Fix CPU sets reconcile for in place vertical scaling with exclusive CPUs#11

Open
lukaszwojciechowski wants to merge 15 commits intoesotsal:policy_staticfrom
lukaszwojciechowski:fix-cpuset-reconcile
Open

Fix CPU sets reconcile for in place vertical scaling with exclusive CPUs#11
lukaszwojciechowski wants to merge 15 commits intoesotsal:policy_staticfrom
lukaszwojciechowski:fix-cpuset-reconcile

Conversation

@lukaszwojciechowski
Copy link
Copy Markdown

@lukaszwojciechowski lukaszwojciechowski commented Feb 11, 2026

What type of PR is this?

/kind bug

What this PR does / why we need it:

This PR modifies the algorithm for CPU Set application to containers runtime in CPU manager's reconciliation loop.
It allows to solve conflicts of CPUs usage that might appear in scenarios of exclusive CPU resources resizing without restart with Guaranteed QoS Class, static CPU policy and InPlacePodVerticalScaling enabled.
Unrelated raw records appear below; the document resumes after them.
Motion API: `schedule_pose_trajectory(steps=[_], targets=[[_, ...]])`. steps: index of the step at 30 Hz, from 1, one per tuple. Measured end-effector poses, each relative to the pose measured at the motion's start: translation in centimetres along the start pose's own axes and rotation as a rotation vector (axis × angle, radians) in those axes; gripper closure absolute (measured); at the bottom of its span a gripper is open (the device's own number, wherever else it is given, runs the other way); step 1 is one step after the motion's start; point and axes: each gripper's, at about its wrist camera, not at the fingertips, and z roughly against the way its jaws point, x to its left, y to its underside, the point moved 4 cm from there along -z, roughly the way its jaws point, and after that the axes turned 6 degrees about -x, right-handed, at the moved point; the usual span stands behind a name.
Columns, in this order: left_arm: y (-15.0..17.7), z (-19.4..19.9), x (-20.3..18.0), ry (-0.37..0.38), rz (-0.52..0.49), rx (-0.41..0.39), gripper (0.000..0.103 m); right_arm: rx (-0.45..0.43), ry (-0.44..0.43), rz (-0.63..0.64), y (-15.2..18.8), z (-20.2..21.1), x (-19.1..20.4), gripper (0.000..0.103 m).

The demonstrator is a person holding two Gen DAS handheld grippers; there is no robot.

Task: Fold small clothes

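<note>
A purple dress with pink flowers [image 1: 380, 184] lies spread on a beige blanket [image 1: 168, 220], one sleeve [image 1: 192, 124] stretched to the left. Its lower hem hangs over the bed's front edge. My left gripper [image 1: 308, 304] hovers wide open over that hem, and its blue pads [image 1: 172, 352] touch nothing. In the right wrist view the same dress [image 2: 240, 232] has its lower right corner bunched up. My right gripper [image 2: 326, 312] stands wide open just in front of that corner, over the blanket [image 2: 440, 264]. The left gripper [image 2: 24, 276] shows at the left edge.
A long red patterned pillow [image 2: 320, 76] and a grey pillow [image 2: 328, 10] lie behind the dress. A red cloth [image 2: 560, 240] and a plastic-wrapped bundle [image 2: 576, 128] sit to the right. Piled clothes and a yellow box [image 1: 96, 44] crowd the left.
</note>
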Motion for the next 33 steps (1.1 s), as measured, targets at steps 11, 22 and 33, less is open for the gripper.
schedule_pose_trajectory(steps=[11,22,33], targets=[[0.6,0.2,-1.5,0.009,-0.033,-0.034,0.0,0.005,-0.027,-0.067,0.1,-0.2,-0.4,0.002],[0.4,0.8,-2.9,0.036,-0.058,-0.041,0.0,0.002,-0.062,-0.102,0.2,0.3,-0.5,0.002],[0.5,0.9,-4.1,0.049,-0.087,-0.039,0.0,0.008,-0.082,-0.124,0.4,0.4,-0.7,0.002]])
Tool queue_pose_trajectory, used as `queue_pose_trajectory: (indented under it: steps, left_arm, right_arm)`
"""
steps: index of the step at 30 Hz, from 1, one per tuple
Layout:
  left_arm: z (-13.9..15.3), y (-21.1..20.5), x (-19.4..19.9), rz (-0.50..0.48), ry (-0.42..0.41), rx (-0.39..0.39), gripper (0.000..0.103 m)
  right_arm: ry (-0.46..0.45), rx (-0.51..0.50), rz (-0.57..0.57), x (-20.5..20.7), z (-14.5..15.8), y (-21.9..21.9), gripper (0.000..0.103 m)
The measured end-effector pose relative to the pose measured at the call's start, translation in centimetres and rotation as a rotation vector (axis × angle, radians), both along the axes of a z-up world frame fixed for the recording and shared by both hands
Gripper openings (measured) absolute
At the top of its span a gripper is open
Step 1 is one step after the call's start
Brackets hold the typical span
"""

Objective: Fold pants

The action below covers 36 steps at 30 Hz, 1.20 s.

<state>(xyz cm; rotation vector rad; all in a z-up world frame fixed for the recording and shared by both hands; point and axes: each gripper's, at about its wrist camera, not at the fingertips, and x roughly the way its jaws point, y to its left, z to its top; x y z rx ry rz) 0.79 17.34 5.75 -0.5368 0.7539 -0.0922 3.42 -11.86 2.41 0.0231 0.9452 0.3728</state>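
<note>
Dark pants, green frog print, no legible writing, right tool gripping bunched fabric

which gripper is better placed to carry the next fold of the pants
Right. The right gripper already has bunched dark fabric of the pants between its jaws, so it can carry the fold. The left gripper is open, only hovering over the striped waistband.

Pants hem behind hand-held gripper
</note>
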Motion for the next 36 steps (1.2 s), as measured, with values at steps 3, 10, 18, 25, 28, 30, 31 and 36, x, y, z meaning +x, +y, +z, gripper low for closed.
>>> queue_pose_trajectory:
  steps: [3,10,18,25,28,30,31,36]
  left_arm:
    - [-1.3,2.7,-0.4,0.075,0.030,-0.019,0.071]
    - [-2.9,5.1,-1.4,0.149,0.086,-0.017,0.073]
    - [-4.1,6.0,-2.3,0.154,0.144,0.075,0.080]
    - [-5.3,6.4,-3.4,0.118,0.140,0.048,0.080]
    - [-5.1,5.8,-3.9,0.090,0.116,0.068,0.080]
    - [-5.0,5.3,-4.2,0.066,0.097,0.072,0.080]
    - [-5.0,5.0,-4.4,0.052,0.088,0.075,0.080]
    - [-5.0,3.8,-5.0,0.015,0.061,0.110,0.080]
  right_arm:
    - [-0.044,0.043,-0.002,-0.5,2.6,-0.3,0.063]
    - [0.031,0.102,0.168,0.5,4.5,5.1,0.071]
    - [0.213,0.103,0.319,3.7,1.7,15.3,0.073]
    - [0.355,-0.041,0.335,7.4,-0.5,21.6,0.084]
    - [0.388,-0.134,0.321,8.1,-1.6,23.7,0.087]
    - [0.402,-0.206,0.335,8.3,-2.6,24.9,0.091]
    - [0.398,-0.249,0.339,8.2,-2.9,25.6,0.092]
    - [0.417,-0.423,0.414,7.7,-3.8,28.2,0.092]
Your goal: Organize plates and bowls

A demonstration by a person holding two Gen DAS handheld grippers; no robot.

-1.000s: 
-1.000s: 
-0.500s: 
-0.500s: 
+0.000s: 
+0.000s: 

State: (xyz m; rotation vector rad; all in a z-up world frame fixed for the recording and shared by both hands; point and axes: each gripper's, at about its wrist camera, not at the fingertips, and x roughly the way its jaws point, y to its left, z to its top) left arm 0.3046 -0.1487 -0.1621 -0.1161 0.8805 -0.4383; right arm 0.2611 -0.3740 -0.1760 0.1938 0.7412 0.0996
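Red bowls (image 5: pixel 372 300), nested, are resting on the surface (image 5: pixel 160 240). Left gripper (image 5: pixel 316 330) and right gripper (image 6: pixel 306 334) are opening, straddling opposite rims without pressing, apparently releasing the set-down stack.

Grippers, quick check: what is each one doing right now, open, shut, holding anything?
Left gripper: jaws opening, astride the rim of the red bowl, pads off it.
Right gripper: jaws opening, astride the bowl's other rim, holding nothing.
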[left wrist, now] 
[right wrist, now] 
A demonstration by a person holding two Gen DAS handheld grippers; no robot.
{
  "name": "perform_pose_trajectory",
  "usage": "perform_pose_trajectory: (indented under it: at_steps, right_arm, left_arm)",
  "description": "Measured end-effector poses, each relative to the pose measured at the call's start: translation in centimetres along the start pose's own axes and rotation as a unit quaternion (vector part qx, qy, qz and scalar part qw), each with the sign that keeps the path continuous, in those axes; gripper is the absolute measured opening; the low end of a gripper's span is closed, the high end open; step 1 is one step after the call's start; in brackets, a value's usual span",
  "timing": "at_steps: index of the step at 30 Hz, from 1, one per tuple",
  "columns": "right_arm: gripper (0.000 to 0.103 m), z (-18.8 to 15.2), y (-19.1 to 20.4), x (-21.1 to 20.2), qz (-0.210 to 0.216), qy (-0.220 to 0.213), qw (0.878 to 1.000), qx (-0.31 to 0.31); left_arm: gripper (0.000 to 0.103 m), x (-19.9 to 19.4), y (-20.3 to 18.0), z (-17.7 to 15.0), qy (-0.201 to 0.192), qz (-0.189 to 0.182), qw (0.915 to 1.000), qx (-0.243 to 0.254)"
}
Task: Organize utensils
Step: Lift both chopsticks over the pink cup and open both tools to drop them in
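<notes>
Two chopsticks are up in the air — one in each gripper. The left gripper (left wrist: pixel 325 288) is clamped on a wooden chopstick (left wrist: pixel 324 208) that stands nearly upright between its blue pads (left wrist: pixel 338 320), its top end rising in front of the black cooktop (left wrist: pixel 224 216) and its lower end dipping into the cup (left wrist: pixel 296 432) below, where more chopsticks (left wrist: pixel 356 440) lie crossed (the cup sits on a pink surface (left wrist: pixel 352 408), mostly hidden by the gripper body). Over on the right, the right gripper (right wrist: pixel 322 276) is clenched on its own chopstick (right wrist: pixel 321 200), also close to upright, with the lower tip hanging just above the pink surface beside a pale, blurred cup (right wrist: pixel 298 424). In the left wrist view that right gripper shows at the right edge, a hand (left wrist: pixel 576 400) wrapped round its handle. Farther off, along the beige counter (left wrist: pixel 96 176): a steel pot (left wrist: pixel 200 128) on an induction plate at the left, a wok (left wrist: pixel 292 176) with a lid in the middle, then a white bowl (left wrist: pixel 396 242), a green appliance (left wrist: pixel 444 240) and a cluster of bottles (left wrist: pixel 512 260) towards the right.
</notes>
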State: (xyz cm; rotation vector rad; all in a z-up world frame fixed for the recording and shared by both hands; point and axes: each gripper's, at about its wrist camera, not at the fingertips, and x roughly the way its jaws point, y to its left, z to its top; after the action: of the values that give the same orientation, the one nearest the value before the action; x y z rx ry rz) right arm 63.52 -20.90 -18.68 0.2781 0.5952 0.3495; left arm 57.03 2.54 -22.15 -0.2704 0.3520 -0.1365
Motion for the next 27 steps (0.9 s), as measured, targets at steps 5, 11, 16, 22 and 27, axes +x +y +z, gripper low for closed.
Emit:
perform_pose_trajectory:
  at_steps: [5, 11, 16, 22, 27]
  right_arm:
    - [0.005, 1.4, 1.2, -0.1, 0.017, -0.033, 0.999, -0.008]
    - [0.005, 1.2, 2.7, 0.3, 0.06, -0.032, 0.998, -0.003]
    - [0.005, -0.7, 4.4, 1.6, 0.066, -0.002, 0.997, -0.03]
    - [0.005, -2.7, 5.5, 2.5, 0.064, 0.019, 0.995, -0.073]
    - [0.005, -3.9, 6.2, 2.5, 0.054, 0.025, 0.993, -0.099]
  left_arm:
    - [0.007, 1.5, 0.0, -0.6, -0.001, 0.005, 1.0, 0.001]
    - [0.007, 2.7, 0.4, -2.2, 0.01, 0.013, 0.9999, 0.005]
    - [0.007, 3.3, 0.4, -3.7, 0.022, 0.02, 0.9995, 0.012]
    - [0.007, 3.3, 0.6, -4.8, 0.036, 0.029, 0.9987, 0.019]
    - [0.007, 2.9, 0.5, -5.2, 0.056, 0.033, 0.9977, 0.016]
For details about conflicting scenarios see Which issue(s) this PR fixes section below.

PR structure

PR consists of 5 commits:

  • enhance TestReconcileState:
    -- verification if lastUpdateState contains expected values
    -- enabling verification of how the reconcile process completed for multiple containers, not just a single one
    -- extending test cases to cover the above changes and add a simple multi-container test
  • verify CPUSets set in mock runtime:
    -- extend mockRuntimeService in the CPU manager tests to store CPUSets that were applied to the runtime
    -- verify if exclusive CPUs are assigned to a single container only
    -- verified if the runtime state matches expectations
  • add resize testcases for reconcileState: (NOTE: added testcases fail because of issues in algorithm)
    -- add test cases for verification of CPUSets reconcilation for containers using exclusive CPUs
  • rework CPUSet reconciliation algorithm:
    -- modification of the algorithm (NOTE: test cases pass again)
  • add test cases to cover multi-pass reconcile failures
    -- adds testcases covering UpdateContainerResources failure at different passes
Algorithm:
  1. Modifies the loop iterating over all containers in all pods to act in the critical section controlled by CPU manager's lock (same that is used during Allocate).
  2. During the iteration CPU Sets are not yet applied but only collected to local variables:
    exclusiveCPUContainers and nonExclusiveCPUContainers. Usage of the lock guarantees consistent state.
  3. After collection and outside critical section CPU Sets are applied to runtime in three steps:

Step 3.1. remove scaled down exclusive CPUs from containers:

  • as containers using exclusive CPUs cannot be scaled down to empty CPU Set, because they need to keep Original CPU Set, it is safe operation that won't try to set an empty set in runtime
  • after this step, all CPUs that belong now to default CPU Set are no longer used exclusively by any container

Step 3.2. apply CPU Sets for all non-exclusive containers:

  • these containers uses default CPUSet
  • if default CPUSet shrank since last reconcileState call due to allocation of the CPUs as exclusive, the CPUs removed from it are no longer used by non-exclusive containers after completing this step

Step 3.3. set final CPU Sets for containers using exclusive CPUs

Which issue(s) this PR fixes:

Resize of integer CPU resources of pods with Guaranteed QoS Class without restarting containers when CPU policy is static and InPlacePodVerticalScaling enabled requires handling of more complex scenarios when applying the allocated CPUs to containers' runtime.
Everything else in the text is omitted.